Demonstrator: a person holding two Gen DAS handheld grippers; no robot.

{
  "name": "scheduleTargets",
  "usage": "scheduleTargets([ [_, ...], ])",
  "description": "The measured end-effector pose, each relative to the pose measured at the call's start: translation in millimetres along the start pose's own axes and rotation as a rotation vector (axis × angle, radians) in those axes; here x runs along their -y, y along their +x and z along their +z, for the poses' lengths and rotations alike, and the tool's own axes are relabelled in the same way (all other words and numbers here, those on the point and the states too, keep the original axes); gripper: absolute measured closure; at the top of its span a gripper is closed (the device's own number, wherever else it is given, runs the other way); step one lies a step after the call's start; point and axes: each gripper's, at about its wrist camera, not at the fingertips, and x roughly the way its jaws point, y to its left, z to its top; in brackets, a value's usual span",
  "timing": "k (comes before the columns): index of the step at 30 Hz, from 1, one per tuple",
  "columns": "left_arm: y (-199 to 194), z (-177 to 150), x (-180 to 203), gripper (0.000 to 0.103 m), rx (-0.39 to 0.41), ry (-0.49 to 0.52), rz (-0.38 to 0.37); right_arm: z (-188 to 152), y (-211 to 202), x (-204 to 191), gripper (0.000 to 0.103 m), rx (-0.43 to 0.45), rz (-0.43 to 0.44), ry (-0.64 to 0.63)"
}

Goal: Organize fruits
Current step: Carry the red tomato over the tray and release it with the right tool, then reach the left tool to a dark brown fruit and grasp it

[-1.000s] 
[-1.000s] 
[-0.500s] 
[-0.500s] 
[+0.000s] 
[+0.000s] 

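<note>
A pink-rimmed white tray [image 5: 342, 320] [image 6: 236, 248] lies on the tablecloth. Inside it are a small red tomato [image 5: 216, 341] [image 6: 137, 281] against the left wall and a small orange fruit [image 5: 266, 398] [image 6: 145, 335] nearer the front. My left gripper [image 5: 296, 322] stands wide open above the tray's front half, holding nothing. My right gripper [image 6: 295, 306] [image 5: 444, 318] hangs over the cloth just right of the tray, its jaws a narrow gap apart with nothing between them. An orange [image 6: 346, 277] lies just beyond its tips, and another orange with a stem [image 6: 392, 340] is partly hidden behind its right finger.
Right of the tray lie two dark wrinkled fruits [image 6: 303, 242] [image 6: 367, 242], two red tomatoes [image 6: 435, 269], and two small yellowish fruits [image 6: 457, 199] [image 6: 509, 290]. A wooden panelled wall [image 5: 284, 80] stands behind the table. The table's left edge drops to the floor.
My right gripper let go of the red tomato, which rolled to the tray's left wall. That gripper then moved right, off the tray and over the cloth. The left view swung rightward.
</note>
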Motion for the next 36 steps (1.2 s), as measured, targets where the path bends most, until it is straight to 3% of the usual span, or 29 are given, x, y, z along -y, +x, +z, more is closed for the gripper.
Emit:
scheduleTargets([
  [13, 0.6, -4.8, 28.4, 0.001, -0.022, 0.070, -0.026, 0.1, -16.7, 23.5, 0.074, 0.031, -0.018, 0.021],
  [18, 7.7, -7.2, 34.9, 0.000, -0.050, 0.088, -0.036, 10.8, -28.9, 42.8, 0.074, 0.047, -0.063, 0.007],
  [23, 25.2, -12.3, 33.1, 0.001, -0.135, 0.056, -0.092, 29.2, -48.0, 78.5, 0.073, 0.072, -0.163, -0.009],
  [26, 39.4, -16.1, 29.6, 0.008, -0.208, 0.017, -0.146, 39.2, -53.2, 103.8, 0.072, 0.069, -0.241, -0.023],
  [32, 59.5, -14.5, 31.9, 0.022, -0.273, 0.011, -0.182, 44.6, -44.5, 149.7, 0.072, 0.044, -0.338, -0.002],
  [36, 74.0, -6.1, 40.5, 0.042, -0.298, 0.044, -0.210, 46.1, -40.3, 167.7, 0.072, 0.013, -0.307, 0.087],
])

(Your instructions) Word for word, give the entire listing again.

(Exercise answer)
Demonstrator: a person holding two Gen DAS handheld grippers; no robot.

{
  "name": "scheduleTargets",
  "usage": "scheduleTargets([ [_, ...], ])",
  "description": "The measured end-effector pose, each relative to the pose measured at the call's start: translation in millimetres along the start pose's own axes and rotation as a rotation vector (axis × angle, radians) in those axes; here x runs along their -y, y along their +x and z along their +z, for the poses' lengths and rotations alike, and the tool's own axes are relabelled in the same way (all other words and numbers here, those on the point and the states too, keep the original axes); gripper: absolute measured closure; at the top of its span a gripper is closed (the device's own number, wherever else it is given, runs the other way); step one lies a step after the call's start; point and axes: each gripper's, at about its wrist camera, not at the fingertips, and x roughly the way its jaws point, y to its left, z to its top; in brackets, a value's usual span",
  "timing": "k (comes before the columns): index of the step at 30 Hz, from 1, one per tuple",
  "columns": "left_arm: y (-199 to 194), z (-177 to 150), x (-180 to 203), gripper (0.000 to 0.103 m), rx (-0.39 to 0.41), ry (-0.49 to 0.52), rz (-0.38 to 0.37); right_arm: z (-188 to 152), y (-211 to 202), x (-204 to 191), gripper (0.000 to 0.103 m), rx (-0.43 to 0.45), rz (-0.43 to 0.44), ry (-0.64 to 0.63)"
}

Goal: Organize fruits
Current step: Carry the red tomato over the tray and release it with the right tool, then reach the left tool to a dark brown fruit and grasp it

[-1.000s] 
[-1.000s] 
[-0.500s] 
[-0.500s] 
[+0.000s] 
[+0.000s] 

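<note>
A pink-rimmed white tray [image 5: 342, 320] [image 6: 236, 248] lies on the tablecloth. Inside it are a small red tomato [image 5: 216, 341] [image 6: 137, 281] against the left wall and a small orange fruit [image 5: 266, 398] [image 6: 145, 335] nearer the front. My left gripper [image 5: 296, 322] stands wide open above the tray's front half, holding nothing. My right gripper [image 6: 295, 306] [image 5: 444, 318] hangs over the cloth just right of the tray, its jaws a narrow gap apart with nothing between them. An orange [image 6: 346, 277] lies just beyond its tips, and another orange with a stem [image 6: 392, 340] is partly hidden behind its right finger.
Right of the tray lie two dark wrinkled fruits [image 6: 303, 242] [image 6: 367, 242], two red tomatoes [image 6: 435, 269], and two small yellowish fruits [image 6: 457, 199] [image 6: 509, 290]. A wooden panelled wall [image 5: 284, 80] stands behind the table. The table's left edge drops to the floor.
My right gripper let go of the red tomato, which rolled to the tray's left wall. That gripper then moved right, off the tray and over the cloth. The left view swung rightward.
</note>
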Motion for the next 36 steps (1.2 s), as measured, targets where the path bends most, until it is straight to 3% of the usual span, or 29 are given, x, y, z along -y, +x, +z, more is closed for the gripper.
Emit:
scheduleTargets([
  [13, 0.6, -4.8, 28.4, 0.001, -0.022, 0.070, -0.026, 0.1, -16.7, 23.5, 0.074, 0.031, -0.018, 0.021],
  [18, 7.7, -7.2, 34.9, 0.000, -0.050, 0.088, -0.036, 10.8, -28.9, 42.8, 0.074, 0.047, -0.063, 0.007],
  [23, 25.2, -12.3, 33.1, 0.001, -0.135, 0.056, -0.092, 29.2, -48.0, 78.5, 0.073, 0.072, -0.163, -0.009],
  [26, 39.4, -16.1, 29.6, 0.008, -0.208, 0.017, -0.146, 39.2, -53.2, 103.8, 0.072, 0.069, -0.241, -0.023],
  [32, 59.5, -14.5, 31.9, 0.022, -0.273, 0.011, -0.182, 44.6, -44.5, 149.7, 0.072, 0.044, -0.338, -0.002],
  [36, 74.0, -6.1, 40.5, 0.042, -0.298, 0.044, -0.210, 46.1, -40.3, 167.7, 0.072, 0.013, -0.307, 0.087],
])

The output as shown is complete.